The USOF works through a bidding process, where funds are given to the enterprise quoting the lowest bid. However, the funds for NOFN were made an exception to this process since BBNL was the sole party involved in the implementation having being specifically created for it.
Revitalising Infrastructure and Systems in Education (RISE)
The government has announced a new initiative called Revitalising Infrastructure and Systems in Education (RISE).

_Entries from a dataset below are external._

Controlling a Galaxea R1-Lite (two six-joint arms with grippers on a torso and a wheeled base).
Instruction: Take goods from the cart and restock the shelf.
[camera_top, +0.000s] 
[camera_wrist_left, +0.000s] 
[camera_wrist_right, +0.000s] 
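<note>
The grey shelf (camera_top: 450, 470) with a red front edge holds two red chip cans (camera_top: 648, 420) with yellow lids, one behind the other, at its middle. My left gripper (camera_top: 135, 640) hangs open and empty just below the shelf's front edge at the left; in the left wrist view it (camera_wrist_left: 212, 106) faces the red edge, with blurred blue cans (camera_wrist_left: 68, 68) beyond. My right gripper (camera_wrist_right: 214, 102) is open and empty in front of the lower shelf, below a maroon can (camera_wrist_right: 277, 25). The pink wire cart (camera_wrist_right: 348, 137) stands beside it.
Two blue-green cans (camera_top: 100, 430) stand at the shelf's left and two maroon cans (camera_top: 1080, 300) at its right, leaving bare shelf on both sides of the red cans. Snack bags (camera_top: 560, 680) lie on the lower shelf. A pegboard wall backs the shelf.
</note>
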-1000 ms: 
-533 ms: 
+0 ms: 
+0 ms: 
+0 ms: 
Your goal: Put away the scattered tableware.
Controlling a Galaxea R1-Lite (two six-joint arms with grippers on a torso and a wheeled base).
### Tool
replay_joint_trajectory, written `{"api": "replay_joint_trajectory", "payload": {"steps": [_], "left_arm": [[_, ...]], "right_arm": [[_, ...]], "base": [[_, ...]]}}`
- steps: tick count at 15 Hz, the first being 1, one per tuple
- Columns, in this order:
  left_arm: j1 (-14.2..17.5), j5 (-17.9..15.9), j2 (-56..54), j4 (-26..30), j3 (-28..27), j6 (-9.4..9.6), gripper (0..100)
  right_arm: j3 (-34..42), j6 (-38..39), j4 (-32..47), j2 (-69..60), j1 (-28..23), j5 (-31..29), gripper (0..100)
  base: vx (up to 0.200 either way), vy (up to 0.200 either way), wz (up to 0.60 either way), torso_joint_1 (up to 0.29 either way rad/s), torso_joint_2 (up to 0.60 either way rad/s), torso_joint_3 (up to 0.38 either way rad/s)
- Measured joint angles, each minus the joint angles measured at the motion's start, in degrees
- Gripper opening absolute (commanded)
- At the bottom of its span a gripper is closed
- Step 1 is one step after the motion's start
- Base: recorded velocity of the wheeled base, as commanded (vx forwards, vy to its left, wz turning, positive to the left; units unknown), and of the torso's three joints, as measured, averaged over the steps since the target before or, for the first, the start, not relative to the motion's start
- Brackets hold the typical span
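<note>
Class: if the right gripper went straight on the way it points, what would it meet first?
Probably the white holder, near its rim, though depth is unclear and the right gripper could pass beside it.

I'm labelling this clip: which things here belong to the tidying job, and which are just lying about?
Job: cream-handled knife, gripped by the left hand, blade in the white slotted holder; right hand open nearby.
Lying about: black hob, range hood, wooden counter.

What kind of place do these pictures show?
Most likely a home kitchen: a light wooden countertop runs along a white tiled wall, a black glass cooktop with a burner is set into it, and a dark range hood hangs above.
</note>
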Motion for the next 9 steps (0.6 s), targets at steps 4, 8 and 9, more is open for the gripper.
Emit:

The initiative aims to step up investments in research and related infrastructure in premier educational institutions, including health institutions. It will have a total investment of ₹1,00,000-crore in the next four years.
Higher Education Financing Agency (HEFA) would be suitably structured for funding this initiative. The manner in which investment in institutions is provided is likely to be the same as is practised in HEFA, but there may be different windows for different institutions.
What is it? The Union Cabinet had approved HEFA in September 2016 as a Special Purpose Vehicle with a public sector bank (Canara Bank). It would be jointly funded by the promoter/bank and the MHRD with an authorised capital of ₹2,000 crore. The government equity would be ₹1,000 crore.
Functions: HEFA will leverage the equity to raise up to ₹20,000 crore for the funding of world-class infrastructure at the IITs, IIMs, the National Institutes of Technology (NITs) and such other institutions. The agency is also expected to mobilise Corporate Social Responsibility (CSR) funds from public sector units (PSUs) and corporates. These would be released as grants to eligible institutions for promoting research and innovation.
Significance of HEFA: Funding from HEFA is expected to boost infrastructure, especially state-of-the-art laboratories, in key institutions such as the Indian Institutes of Technology (IITs), the Indian Institutes of Management (IIMs), and the Indian Institutes of Information Technology (IIITs).